Вместо слов поддержки я слышу, как захлопывается дверь, шуршат подошвы по гравийной дорожке и скрипят ворота. Эти звуки мне знакомы. Скорее всего, заняв сразу два парковочных места, Гейл поставила машину за пабом, где подают органический сидр и жареную картошку в пивном кляре с сыром халу-ми, и направляется к своей пришвартованной в красно-коричневых речных водах лодке «Великосветская дама». Интересно, где она провела ночь? Наверняка не на лодке. Я представляю, как ее стриженные под пикси ярко-рыжие волосы разметались по чужой подушке, как размазалась ее тушь, а кружевной лифчик с чашечками 34Е торчит из кармана узких джинсов.
– Что ты говоришь, детка? – Она возвращается к разговору до того, как я, объятая завистью, успеваю нажать отбой.
– Про Маркуса. Ты думаешь, мне не надо ничего делать? Рассказать кому-нибудь?
– Боже, конечно нет. Тебя замотают в смирительную рубашку и выкинут ключ от палаты.
Вздохнув, я прощаюсь, притворившись, будто со мной все в порядке, что у меня просто период горевания и я лишь хотела пожелать ей удачи на завтрашнем собеседовании, про которое она напрочь забыла. Мне хочется кричать. Это нечестно. Ненавижу. Я просто хочу, чтобы боль наконец утихла. Я так больше не могу. Но если я начну орать, Гейл вызовет полицию, моего врача, своего врача, Джима, санитаров, Рея из бара «Кози», с которым она несколько раз спала и не знает, хочет ли переспать еще разок, и вообще всех, до кого дозвонится.

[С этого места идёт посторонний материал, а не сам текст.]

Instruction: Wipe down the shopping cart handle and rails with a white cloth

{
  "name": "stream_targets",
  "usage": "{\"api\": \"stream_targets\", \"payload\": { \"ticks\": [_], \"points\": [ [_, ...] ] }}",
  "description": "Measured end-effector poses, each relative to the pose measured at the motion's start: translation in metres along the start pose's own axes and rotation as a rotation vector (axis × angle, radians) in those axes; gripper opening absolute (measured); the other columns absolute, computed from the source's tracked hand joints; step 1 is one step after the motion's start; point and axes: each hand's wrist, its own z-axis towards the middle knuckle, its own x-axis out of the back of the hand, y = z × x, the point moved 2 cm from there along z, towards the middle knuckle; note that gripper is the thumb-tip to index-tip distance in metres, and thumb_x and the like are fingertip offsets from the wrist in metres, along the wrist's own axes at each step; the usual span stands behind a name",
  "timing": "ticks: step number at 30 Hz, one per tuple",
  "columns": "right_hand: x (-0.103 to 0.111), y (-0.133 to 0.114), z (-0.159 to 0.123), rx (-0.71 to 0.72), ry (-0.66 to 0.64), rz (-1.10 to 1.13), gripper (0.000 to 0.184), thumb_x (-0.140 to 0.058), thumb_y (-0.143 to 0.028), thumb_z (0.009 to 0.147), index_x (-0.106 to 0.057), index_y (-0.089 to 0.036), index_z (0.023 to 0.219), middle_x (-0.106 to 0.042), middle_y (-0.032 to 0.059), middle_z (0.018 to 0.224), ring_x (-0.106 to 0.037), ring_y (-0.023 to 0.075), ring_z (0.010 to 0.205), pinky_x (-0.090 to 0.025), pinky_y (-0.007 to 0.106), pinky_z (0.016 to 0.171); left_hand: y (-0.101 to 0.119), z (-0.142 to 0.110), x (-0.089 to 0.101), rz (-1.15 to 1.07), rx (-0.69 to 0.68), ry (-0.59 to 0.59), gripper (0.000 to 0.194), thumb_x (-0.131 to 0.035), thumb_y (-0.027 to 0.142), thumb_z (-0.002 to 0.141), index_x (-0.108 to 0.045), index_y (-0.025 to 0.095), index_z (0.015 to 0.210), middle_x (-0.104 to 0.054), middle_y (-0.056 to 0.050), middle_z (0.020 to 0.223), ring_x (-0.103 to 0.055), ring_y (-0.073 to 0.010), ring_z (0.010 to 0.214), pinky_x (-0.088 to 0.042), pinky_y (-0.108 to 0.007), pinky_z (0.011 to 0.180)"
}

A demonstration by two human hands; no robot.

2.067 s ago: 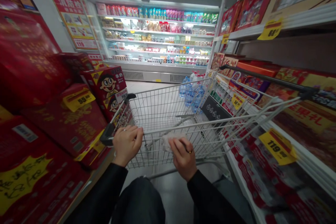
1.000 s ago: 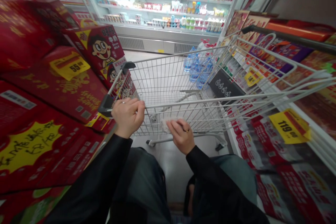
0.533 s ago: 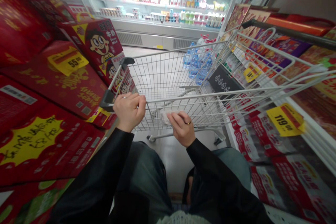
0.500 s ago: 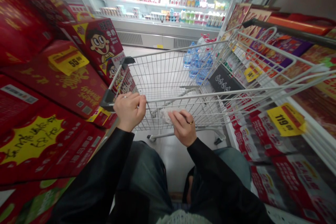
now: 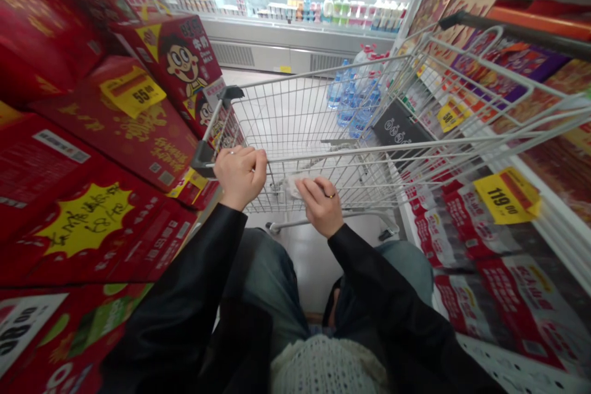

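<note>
My left hand point(image 5: 240, 177) is closed around the near bar of a wire shopping cart point(image 5: 295, 117), close to the bar's black end piece point(image 5: 203, 160). My right hand point(image 5: 321, 206) sits lower in the picture, its fingers curled onto a crumpled white tissue point(image 5: 295, 186) pressed by the cart's wires. Black sleeves cover both forearms. The cart's basket holds no goods that I can see.
Red gift boxes point(image 5: 115, 154) with yellow price tags are stacked close on the left. A shelf of red-packed goods point(image 5: 489, 258) runs along the right. Blue-capped water bottles point(image 5: 351, 101) stand ahead, before a lit chiller point(image 5: 281, 28).
The view has tilted further down, so the chiller sits higher in the picture. More of the cream knitted cloth shows at the bottom. Both hands stay in place on the cart.
</note>
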Motion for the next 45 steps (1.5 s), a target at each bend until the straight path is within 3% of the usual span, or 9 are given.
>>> {"api": "stream_targets", "payload": {
  "ticks": [5,10,13,16,21,26,37,42,45],
  "points": [
    [0.023,0.002,0.025,-0.078,0.154,-0.002,0.062,-0.048,-0.005,0.091,-0.048,-0.024,0.150,-0.065,0.0084,0.127,-0.047,0.0265,0.117,-0.050,0.044,0.101,-0.003,-0.007,0.003,-0.168,0.037,0.012,0.040,-0.042,0.044,0.098,-0.059,0.021,0.069,-0.060,-0.003,0.071,-0.049,-0.0174,0.076,-0.034,-0.037,0.084],
    [0.015,-0.008,0.010,-0.136,0.017,0.115,0.061,-0.053,-0.006,0.087,-0.052,-0.022,0.146,-0.066,0.0099,0.124,-0.048,0.0273,0.111,-0.052,0.043,0.096,0.014,-0.060,0.007,-0.434,0.282,0.267,0.033,-0.054,0.048,0.093,-0.062,0.020,0.108,-0.061,-0.010,0.117,-0.052,-0.0226,0.117,-0.038,-0.043,0.109],
    [0.015,-0.017,0.003,-0.237,0.054,0.122,0.056,-0.058,-0.012,0.087,-0.055,-0.021,0.142,-0.065,0.0116,0.122,-0.050,0.0283,0.111,-0.052,0.046,0.098,0.040,-0.101,-0.006,-0.698,0.508,0.273,0.039,-0.066,0.052,0.087,-0.059,0.020,0.109,-0.063,-0.005,0.094,-0.061,-0.0153,0.086,-0.051,-0.031,0.084],
    [0.019,-0.029,0.009,-0.229,0.097,0.110,0.051,-0.059,-0.019,0.090,-0.055,-0.020,0.141,-0.064,0.0126,0.120,-0.052,0.0287,0.111,-0.050,0.048,0.100,0.070,-0.124,-0.019,-0.967,0.673,0.186,0.056,-0.073,0.056,0.082,-0.059,0.021,0.123,-0.068,-0.009,0.107,-0.068,-0.0171,0.094,-0.056,-0.027,0.081],
    [0.021,-0.038,0.022,-0.222,0.134,0.146,0.037,-0.056,-0.028,0.096,-0.059,-0.022,0.133,-0.059,0.0145,0.130,-0.051,0.0317,0.129,-0.043,0.058,0.111,0.107,-0.123,-0.019,-1.230,0.889,0.204,0.067,-0.069,0.054,0.087,-0.046,0.030,0.146,-0.055,-0.010,0.146,-0.057,-0.0200,0.133,-0.053,-0.029,0.108],
    [0.023,-0.048,0.032,-0.119,0.127,0.155,0.027,-0.061,-0.022,0.096,-0.068,-0.024,0.122,-0.065,0.0118,0.127,-0.056,0.0266,0.120,-0.051,0.045,0.104,0.124,-0.105,-0.008,-1.586,0.978,0.321,0.058,-0.078,0.050,0.081,-0.059,0.027,0.131,-0.061,-0.008,0.139,-0.057,-0.0208,0.133,-0.048,-0.032,0.117],
    [0.047,-0.032,0.063,0.229,-0.339,0.577,0.050,-0.066,-0.020,0.086,-0.061,-0.027,0.135,-0.060,0.0078,0.144,-0.053,0.0255,0.134,-0.048,0.048,0.113,0.053,-0.084,0.005,-1.369,0.894,0.448,0.060,-0.088,0.048,0.067,-0.066,0.018,0.114,-0.071,-0.009,0.116,-0.069,-0.0192,0.104,-0.059,-0.031,0.096],
    [0.059,0.021,0.092,0.026,-0.122,0.329,0.037,-0.055,-0.024,0.095,-0.064,-0.025,0.131,-0.064,0.0093,0.136,-0.055,0.0271,0.129,-0.044,0.051,0.111,-0.006,-0.092,0.013,-1.059,0.833,0.566,0.073,-0.091,0.051,0.058,-0.060,0.016,0.114,-0.069,-0.010,0.113,-0.068,-0.0194,0.099,-0.057,-0.036,0.096],
    [0.050,0.052,0.106,-0.128,-0.154,0.064,0.035,-0.047,-0.033,0.100,-0.068,-0.019,0.123,-0.067,0.0135,0.126,-0.057,0.0301,0.120,-0.047,0.048,0.098,-0.032,-0.093,0.025,-0.850,0.789,0.639,0.081,-0.097,0.046,0.046,-0.052,0.018,0.108,-0.067,-0.005,0.101,-0.067,-0.0189,0.094,-0.056,-0.035,0.092]
  ]
}}
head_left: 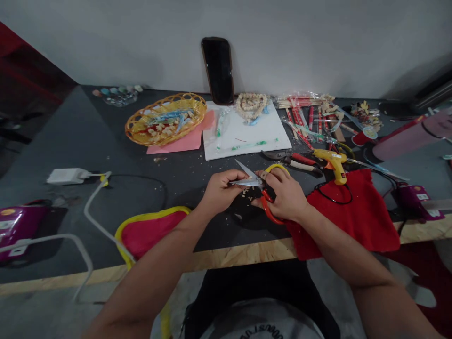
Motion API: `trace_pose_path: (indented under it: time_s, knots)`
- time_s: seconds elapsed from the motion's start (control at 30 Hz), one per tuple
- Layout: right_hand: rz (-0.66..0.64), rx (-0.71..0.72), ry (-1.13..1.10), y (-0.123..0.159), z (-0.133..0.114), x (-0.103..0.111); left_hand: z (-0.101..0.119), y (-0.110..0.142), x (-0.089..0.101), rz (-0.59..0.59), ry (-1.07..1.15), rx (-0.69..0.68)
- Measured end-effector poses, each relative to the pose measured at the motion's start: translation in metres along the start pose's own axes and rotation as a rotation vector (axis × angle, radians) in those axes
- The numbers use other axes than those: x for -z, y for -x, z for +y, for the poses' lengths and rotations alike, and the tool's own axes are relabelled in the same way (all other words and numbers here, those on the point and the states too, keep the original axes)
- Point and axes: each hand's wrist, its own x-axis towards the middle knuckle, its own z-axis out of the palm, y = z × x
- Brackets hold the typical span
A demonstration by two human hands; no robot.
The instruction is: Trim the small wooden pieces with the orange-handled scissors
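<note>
My right hand (287,195) is closed round the red and yellow handles of a pair of scissors (269,207), blades apart and pointing up-left. My left hand (221,190) pinches a small thin pale stick (243,182) held between the blades. Both hands hover over the dark tabletop near its front edge. Small pale offcuts (243,194) lie on the table under the hands.
A yellow wicker basket (141,129) with pale pieces sits back left on pink paper. A white board (247,136), a phone (218,70) against the wall, packs of sticks (300,117), pruning shears (289,159), a yellow glue gun (334,162), red cloth (353,212), white cables (95,207).
</note>
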Motion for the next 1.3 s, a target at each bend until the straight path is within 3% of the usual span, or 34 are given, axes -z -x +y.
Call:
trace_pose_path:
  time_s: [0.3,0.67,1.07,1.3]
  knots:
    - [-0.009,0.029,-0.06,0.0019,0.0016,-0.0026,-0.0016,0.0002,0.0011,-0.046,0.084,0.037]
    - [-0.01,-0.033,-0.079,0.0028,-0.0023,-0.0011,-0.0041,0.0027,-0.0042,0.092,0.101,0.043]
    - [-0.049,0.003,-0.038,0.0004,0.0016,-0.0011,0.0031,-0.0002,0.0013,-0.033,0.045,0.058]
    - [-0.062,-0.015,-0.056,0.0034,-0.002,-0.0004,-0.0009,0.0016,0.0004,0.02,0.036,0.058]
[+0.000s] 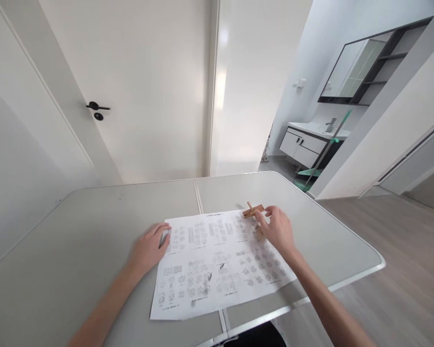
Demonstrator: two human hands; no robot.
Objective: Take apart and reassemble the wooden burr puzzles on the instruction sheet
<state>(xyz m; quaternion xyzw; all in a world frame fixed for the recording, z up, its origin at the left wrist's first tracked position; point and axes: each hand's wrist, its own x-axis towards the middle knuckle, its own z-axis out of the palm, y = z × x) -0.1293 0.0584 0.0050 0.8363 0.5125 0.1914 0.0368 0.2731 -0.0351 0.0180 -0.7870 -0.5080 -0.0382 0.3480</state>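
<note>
A white printed sheet [202, 299] with rows of small grey diagrams lies on the table, a few dark smudges or torn spots on its lower half. My left hand [152, 246] rests at its upper left edge, fingers laid out over the margin. At the upper right corner, my right hand [279, 230] has its thumb and forefinger at a small brown wooden piece [259, 208], a flat bar crossed by a short stick [250, 206]. Beside the palm lies a lighter wooden bit [258, 233], partly hidden by the hand, its shape unclear.
The grey folding table [75, 231] has a metal rim and a centre seam. Behind it stands a white door [148, 86] with a black handle [98, 107]. Off to the right are a washbasin cabinet [304, 144], a mirror [358, 62] and a green-handled broom [329, 147].
</note>
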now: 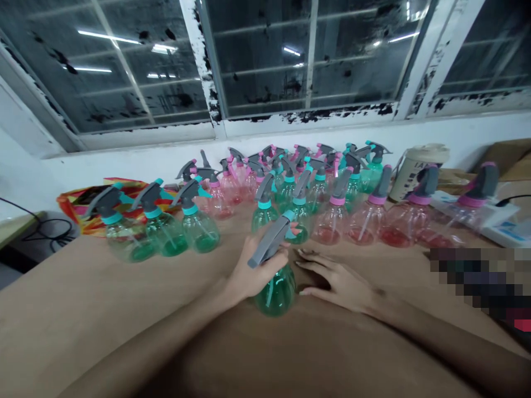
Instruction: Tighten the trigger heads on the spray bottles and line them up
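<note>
One green spray bottle [274, 296] upright, centre of brown bench [166, 326]; left hand [248, 271] fingers wrapped round its neck, right hand [346, 281] fingers spread nearby. Three green bottles [164, 237] left, four pink-collared bottles [367, 224] right. Peeling window frame [194, 50] behind.

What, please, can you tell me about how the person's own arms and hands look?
The left hand and right hand are bare, with no gloves. No sleeve covers the visible left forearm or right forearm, and no watch shows at either wrist.
</note>
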`<action>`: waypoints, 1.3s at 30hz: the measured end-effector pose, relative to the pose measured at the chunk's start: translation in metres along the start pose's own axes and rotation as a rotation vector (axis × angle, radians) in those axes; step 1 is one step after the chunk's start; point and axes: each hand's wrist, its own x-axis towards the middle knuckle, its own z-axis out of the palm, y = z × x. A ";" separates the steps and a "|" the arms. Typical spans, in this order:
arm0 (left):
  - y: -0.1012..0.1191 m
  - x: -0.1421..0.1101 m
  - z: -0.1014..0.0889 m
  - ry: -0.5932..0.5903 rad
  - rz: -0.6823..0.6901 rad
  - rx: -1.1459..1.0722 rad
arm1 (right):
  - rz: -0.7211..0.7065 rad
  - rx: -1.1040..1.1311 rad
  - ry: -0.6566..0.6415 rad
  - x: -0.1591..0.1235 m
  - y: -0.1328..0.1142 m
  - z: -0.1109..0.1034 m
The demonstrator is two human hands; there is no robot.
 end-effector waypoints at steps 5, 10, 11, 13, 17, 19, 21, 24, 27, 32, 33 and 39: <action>0.000 0.002 -0.002 -0.026 0.040 -0.015 | -0.031 0.011 0.015 0.002 0.001 0.000; 0.003 0.003 -0.002 -0.046 0.022 -0.066 | -0.022 -0.002 -0.019 0.002 0.001 -0.002; 0.004 0.003 -0.002 -0.047 0.015 -0.075 | -0.017 -0.002 -0.028 0.002 0.001 -0.002; 0.007 0.003 -0.003 -0.055 0.000 -0.074 | -0.007 0.008 -0.041 0.002 0.002 -0.002; 0.012 0.003 -0.004 -0.066 -0.025 -0.066 | -0.001 0.017 -0.055 0.001 0.003 -0.002; 0.013 0.003 -0.004 -0.070 -0.028 -0.079 | 0.000 0.012 -0.057 0.000 0.003 -0.002; 0.014 0.004 -0.005 -0.074 -0.033 -0.087 | -0.004 0.014 -0.048 0.000 0.003 -0.002; 0.014 0.004 -0.004 -0.078 -0.051 -0.087 | -0.012 0.019 -0.037 0.000 0.003 -0.002; 0.014 0.004 -0.004 -0.065 -0.037 -0.078 | -0.025 0.024 -0.027 0.000 0.004 -0.001; 0.015 0.004 -0.003 -0.056 -0.033 -0.089 | -0.022 0.021 -0.025 0.000 0.005 0.000; 0.015 0.004 -0.003 -0.051 -0.034 -0.094 | -0.020 0.020 -0.023 0.000 0.005 0.000; 0.011 0.004 -0.003 -0.048 -0.008 -0.061 | -0.023 -0.007 -0.044 0.000 0.006 0.001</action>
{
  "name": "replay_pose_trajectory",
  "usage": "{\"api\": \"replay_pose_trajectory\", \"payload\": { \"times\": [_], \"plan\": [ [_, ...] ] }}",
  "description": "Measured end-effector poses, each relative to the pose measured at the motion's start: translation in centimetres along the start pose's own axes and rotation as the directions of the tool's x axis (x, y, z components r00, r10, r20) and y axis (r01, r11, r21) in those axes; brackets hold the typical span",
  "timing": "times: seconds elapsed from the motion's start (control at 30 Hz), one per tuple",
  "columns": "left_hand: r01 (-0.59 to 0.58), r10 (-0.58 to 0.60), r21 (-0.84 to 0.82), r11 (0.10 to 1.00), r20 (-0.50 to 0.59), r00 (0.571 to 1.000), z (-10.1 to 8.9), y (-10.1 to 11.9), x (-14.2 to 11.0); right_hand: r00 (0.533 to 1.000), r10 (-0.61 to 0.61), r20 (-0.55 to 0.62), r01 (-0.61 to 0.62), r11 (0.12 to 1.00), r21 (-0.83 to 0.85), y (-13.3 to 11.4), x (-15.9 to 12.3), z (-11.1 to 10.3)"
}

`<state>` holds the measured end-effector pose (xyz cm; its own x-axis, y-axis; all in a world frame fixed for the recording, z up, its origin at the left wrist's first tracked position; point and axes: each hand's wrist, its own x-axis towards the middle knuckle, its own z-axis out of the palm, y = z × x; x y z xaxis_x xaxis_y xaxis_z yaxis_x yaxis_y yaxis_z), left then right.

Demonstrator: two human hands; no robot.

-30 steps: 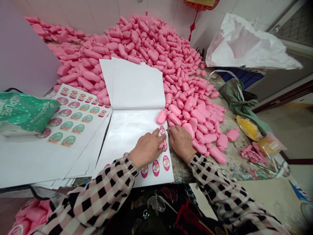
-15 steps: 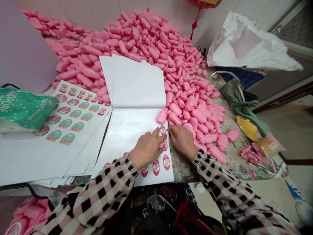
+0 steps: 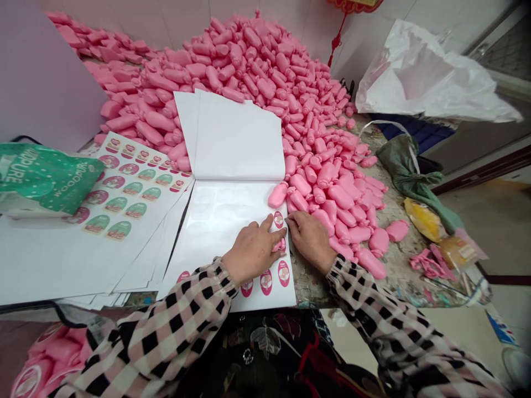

Повесив трубку, я обдумываю, а не права ли Гейл. Многое из сказанного ею имеет смысл. Возможно, антидепрессанты сыграли со мной злую шутку и мне стоит воздержаться от посещения сайта хотя бы какое-то время?
Но история с Маркусом куда более запутанная, чем думает Гейл. И чем больше я думаю про тот вечер, тем больше убеждаюсь, что я в ответе за произошедшее. Мы ссорились. Это я помню, как и ревность, смешанную со злостью. Я ли его толкнула? Неужели все эти месяцы я зря себя наказывала и это был просто несчастный случай, как и заключило следствие? Вот бы мне вспомнить… Я даже хотела сходить к гипнотерапевту, но испугалась того, что могу узнать. Как я буду жить дальше, зная, что позволила мужу умереть или, еще хуже, сама его убила?
Мой врач сказала, что я испытаю всю гамму чувств, включая самобичевание и вину. И того, и другого у меня в избытке, но не по тем причинам, по которым она думает. Знай она, что я и правда могу быть виновна, она бы точно нацепила на меня смирительную рубашку, как и сказала Гейл.